REQUIRED WORK:
Below is a listing with pictures in it. Copy it exactly without them.

DATA:
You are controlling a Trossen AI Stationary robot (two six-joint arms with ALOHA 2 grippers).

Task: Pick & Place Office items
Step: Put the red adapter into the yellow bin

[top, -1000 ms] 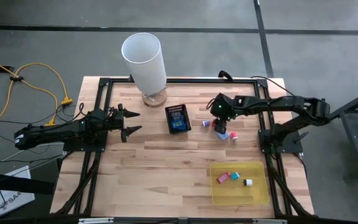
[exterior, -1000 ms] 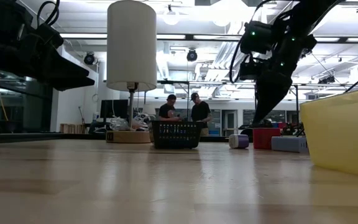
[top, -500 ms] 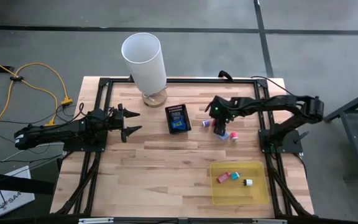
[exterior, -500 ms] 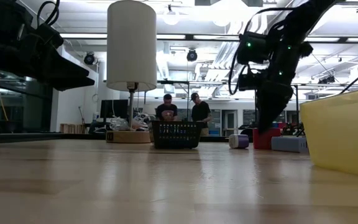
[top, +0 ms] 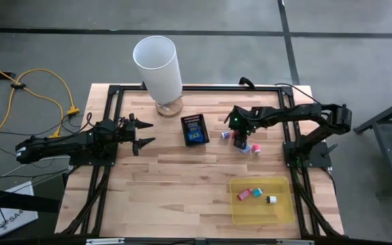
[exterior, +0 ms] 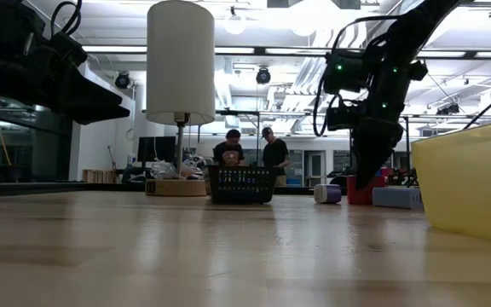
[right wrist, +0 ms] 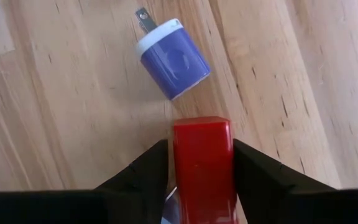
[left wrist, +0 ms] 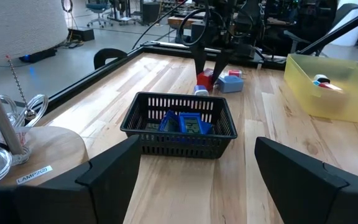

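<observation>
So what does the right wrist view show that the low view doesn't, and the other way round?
Only the right wrist view shows the right pincer with a finger against each side of the red block, and the metal prongs on the purple plug lying just beyond it, apart from the block. Only the low view shows the lamp, the black mesh box, the yellow tray, the pale blue block, and two people in the room behind. Both show the red block, the purple plug and the wooden table.
</observation>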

RESULT OF THIS EXERCISE:
You are controlling a Trossen AI Stationary robot (two six-joint arms with ALOHA 2 grippers).

Task: Pick & Place Office items
Step: Put the red adapter into the yellow bin

[top, -1000 ms] 
[exterior, -1000 ms] 
[top, -500 ms] 
[exterior, -500 ms] 
[top, +0 ms] 
[exterior, +0 ms] 
[right wrist, +0 ms] 
[left wrist, +0 ms] 

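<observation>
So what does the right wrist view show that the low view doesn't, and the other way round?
Only the right wrist view shows the right pincer with a finger against each side of the red block, and the metal prongs on the purple plug lying just beyond it, apart from the block. Only the low view shows the lamp, the black mesh box, the yellow tray, the pale blue block, and two people in the room behind. Both show the red block, the purple plug and the wooden table.
</observation>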

The output requires nothing else.